Bristol Myers Squibb's mezigdomide is described as a second-generation CELMoD (cereblon E3 ligase modulator) – one of three clinical-stage candidates being developed by the drugmaker – and is due to generate results from a pair of phase 3 clinical trials (SUCCESSOR-1 and SUCCESSOR-2) in second-line multiple myeloma later this year. The trio (which also includes iberdomide and golcadomide) are viewed as key for BMS' multiple myeloma franchise, now that its Revlimid (lenalidomide) and Pomalyst (pomalidomide) products, which act via a similar pathway, are coming to the end of their patent lives. Predicted 2031 sales are $1.47 billion.

9) Gedatolisib

Shares in Celcuity skyrocketed last summer when it reported positive data from the phase 3 VIKTORIA-1 study of gedatolisib, an intravenous PI3K/mTOR inhibitor originally developed by Pfizer, for previously treated patients with HR-positive, HER2-negative locally advanced or metastatic breast cancer without PIK3CA mutations. The results showed "unprecedented" reductions in the risk of disease progression or death and median progression-free survival (PFS), according to Clarivate, which notes that a rolling marketing application has been filed in the US. A second phase 3 trial (VIKTORIA-2), due to read out in 2027, could move the drug into the first-line setting. Its ability to address resistance to endocrine therapies when used second-line, and a good safety profile, underpins a forecast of $1.08 billion in 2031 sales.

10) Inlexzo (TAR-200)

Johnson & Johnson's TAR-200 intravesical formulation of gemcitabine, recently approved by the FDA as Inlexzo for BCG-unresponsive high-risk non-muscle invasive bladder cancer (HR-NMIBC) with carcinoma in situ (CIS), addresses a significant unmet medical need for effective, less-invasive, bladder-preserving therapies in this type of cancer.
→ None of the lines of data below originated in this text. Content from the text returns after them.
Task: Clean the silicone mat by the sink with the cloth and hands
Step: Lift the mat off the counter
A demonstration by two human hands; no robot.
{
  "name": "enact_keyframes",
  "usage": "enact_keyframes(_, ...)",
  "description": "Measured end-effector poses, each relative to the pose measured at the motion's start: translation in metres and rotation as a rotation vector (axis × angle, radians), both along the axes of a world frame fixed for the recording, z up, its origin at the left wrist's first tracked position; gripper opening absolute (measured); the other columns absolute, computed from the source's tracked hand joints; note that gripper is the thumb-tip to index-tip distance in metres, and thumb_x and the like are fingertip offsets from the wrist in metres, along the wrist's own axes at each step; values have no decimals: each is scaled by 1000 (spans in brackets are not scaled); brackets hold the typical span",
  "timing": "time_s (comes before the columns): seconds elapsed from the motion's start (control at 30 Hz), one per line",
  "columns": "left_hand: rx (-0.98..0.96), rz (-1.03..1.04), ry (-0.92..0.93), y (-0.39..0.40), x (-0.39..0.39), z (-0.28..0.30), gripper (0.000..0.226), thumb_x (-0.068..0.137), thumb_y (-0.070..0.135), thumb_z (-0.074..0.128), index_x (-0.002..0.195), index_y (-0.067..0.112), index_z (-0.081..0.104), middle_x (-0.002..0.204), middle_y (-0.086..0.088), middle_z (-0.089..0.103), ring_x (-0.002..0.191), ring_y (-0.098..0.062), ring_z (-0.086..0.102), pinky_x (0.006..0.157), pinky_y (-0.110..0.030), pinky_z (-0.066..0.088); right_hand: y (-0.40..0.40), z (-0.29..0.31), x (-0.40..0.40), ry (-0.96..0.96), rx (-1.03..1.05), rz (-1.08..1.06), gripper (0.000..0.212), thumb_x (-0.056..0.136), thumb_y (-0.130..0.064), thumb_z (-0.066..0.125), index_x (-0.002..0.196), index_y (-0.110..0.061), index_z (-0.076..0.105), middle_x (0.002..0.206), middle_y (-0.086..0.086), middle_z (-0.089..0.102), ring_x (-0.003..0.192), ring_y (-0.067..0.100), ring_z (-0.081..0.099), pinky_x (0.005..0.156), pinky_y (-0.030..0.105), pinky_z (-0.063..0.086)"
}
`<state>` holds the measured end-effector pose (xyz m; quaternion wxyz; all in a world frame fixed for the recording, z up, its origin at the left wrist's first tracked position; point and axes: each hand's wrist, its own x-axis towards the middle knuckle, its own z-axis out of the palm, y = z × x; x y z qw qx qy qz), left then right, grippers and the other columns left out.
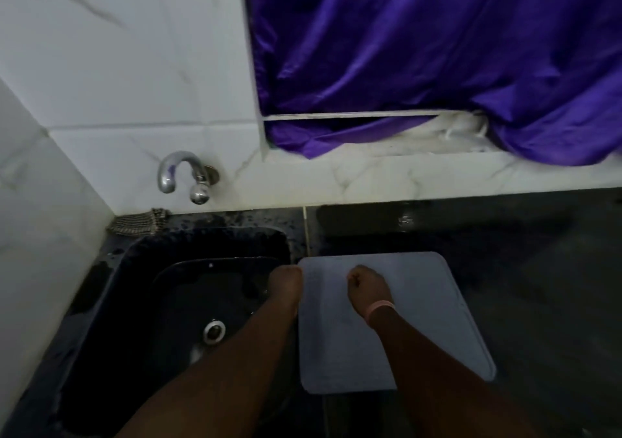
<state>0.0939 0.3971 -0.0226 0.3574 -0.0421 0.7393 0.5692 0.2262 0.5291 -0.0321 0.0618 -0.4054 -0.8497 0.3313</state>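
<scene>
Hands at the mat's left edge and middle

Mat [420, 320], pale blue-grey with rounded corners, lies flat on the dark worktop [538, 286] at about 5 o'clock in the view, its left edge running just beside the rim of the black sink [134, 303]. The left hand [286, 281] sits at the mat's upper left edge, fingers curled under; whether they pinch the edge I cannot tell. The right hand [367, 289], with a pink band [380, 306] at the wrist, rests on the mat near its middle, fingers curled into a loose fist with nothing seen in them. A knitted cloth [138, 224] lies at 10 o'clock, in the back corner where the sink rim meets the tiled wall [117, 67], well apart from both hands. The tap [183, 177] hangs above the sink at 11 o'clock. Bare worktop spreads to 3 o'clock of the mat and behind it toward 12. Purple fabric [437, 50] drapes over the ledge at 1 o'clock.
</scene>
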Motion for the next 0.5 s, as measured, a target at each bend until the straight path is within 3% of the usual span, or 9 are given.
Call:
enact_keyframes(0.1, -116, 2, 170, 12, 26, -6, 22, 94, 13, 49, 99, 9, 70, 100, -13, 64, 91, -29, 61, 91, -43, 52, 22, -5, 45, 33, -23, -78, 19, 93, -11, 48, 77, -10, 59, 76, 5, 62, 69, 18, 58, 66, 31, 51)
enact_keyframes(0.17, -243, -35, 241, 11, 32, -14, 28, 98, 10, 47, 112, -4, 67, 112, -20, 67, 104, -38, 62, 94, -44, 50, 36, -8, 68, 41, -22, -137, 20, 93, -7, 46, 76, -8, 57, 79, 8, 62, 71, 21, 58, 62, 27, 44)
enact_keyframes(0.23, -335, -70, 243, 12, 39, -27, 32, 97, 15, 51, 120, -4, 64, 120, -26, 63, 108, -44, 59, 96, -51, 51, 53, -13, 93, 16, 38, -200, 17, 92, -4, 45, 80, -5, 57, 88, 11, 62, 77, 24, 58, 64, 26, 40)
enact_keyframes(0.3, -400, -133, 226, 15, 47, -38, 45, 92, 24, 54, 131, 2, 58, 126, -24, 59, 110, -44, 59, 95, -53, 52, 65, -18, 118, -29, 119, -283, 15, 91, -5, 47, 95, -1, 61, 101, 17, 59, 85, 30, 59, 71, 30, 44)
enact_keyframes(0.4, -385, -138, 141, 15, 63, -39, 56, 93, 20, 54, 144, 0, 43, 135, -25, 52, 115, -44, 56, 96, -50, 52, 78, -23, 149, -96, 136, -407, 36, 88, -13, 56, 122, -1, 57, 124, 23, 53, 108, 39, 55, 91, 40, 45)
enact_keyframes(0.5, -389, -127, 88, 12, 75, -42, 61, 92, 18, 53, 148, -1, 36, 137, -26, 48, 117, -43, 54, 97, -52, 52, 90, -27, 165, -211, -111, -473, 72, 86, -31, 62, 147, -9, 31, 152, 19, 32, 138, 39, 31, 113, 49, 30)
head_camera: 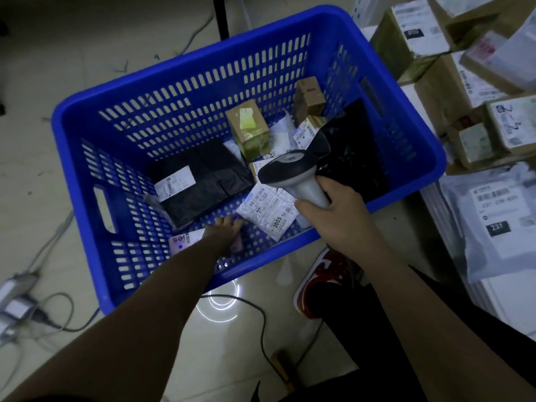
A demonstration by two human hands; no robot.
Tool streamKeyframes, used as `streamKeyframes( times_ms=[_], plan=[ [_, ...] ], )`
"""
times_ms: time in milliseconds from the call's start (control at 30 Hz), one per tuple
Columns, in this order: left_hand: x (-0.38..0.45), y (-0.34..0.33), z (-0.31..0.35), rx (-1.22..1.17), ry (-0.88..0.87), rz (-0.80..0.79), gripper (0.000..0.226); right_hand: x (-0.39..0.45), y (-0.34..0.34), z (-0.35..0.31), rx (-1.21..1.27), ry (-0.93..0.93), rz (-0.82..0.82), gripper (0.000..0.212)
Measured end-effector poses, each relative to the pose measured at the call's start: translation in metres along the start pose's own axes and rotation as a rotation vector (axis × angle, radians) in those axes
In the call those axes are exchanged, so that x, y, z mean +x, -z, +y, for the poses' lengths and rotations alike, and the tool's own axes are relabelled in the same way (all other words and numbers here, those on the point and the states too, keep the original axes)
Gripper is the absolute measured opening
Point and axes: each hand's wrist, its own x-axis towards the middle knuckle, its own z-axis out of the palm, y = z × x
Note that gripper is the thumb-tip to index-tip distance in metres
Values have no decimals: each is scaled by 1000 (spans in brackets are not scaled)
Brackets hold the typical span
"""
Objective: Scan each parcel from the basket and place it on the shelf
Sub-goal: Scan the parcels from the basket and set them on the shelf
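A blue slotted basket stands on the floor and holds several parcels. My left hand reaches down to the basket's near corner, its fingers resting on a small white-labelled parcel. My right hand grips the handle of a grey and black barcode scanner held over the basket. Below the scanner lies a white bubble mailer. A black bag with a white label, a taped brown box and a larger black bag also lie inside.
Shelves at the right carry cardboard boxes and grey mailer bags. Cables and a power adapter lie on the tiled floor at the left and front. A red and white shoe stands next to the basket.
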Motion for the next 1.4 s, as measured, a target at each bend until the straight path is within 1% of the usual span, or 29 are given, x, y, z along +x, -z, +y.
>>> streamKeyframes(
  times_ms=[67,133,267,333,433,567,633,733,767,833,900,967,1067,1167,1200,1300,1400],
  plan=[
    [-3,1,-5,10,11,32,103,0,0,2,-17,-4,-2,17],
    [-7,3,-11,-42,24,49,105,0,1,2,-4,-16,-2,17],
    [-26,14,-21,-301,13,106,99,0,2,-1,34,-35,18,13],
    [-43,22,-26,-463,1,166,100,0,3,-5,73,-36,29,13],
    [-79,41,-32,-698,-54,383,106,0,4,-12,130,-42,45,14],
    [-133,64,-25,-1033,-134,666,107,-4,4,-22,259,-101,97,8],
    [-159,78,-15,-1116,-188,763,110,-10,7,-29,321,-130,120,11],
    [-190,102,11,-1132,-281,859,112,-26,18,-35,416,-166,159,12],
    [-199,109,22,-1126,-316,877,109,-34,23,-35,438,-174,167,13],
    [-214,120,43,-1020,-421,930,98,-50,33,-33,485,-190,198,17],
    [-221,126,65,-848,-548,977,85,-64,43,-28,531,-191,255,22],
    [-220,124,85,-669,-653,1031,79,-76,52,-20,527,-192,347,26],
    [-212,114,113,-522,-693,1058,79,-92,64,-5,510,-196,469,25],
    [-199,100,133,-337,-690,1028,80,-107,73,7,467,-230,543,35],
    [-196,96,138,-270,-696,1026,81,-112,77,10,472,-246,564,33],
    [-193,90,153,-66,-711,1054,92,-122,83,17,524,-274,546,29],
    [-189,85,156,8,-768,1055,99,-125,82,29,554,-274,505,29]
  ],
)
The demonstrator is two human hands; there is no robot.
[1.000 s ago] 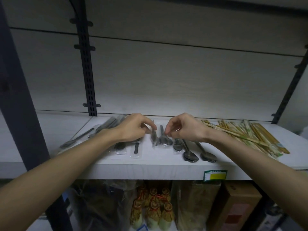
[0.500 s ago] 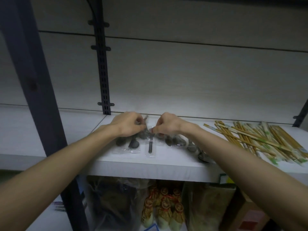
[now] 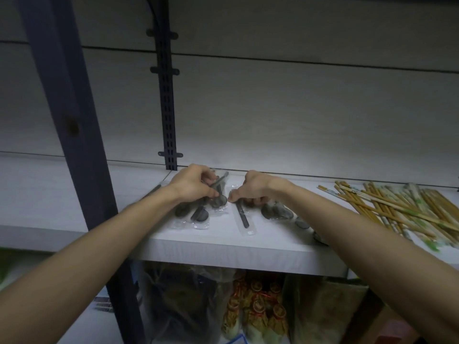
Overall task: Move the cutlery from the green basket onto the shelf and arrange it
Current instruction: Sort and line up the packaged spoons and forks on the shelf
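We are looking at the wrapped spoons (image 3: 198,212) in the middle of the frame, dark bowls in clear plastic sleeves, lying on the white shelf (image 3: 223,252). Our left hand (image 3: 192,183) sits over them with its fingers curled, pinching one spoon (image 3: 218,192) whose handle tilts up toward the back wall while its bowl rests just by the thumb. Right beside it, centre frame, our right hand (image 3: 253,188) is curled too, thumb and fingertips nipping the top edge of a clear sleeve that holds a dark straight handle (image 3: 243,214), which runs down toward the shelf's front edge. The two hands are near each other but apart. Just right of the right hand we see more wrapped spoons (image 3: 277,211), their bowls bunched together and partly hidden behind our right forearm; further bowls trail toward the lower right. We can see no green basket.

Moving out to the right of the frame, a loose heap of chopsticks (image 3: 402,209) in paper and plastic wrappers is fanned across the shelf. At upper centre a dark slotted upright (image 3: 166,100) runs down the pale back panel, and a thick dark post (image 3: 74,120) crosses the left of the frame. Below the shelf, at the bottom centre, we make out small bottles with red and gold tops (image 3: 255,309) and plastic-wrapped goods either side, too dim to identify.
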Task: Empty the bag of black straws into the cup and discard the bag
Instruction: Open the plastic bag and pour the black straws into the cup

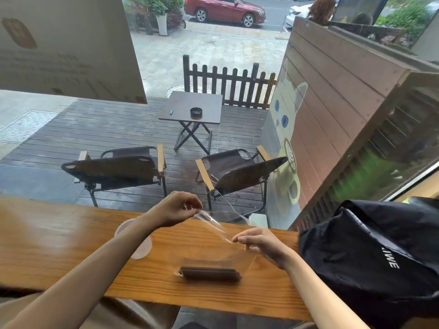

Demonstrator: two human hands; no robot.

It could make G7 sales of $1.8 billion in five years, according to the report, fuelled by monotherapy use and potentially part of combination regimens with therapies including checkpoint inhibitors, although it is facing competition from other novel therapies like ImmunityBio's Anktiva (nogapendekin alfa inbakicep) and Ferring Pharma's Adstiladrin (nadofaragene firadenovec), while CG Oncology's experimental cretostimogene grenadenorepvec is also in late-stage development, with results due in the first half of this year.

11) Relacorilant

Finally, Corcept Therapeutics secures a place on Clarivate's list with relacorilant, a selective glucocorticoid receptor antagonist (SGRA), suitable for oral dosing, that is being developed for platinum-resistant ovarian cancer and hypercortisolism (Cushing syndrome). The FDA declined to approve the drug earlier this month for Cushing's, but it is due to deliver a verdict on the ovarian cancer indication in July. Clarivate has pointed to "compelling data" in the ROSELLA study, where its combination with nab-paclitaxel significantly improved PFS and overall survival in patients with platinum-resistant ovarian cancer, without increasing toxicity. It is predicting ovarian cancer sales of $150 million in 2031.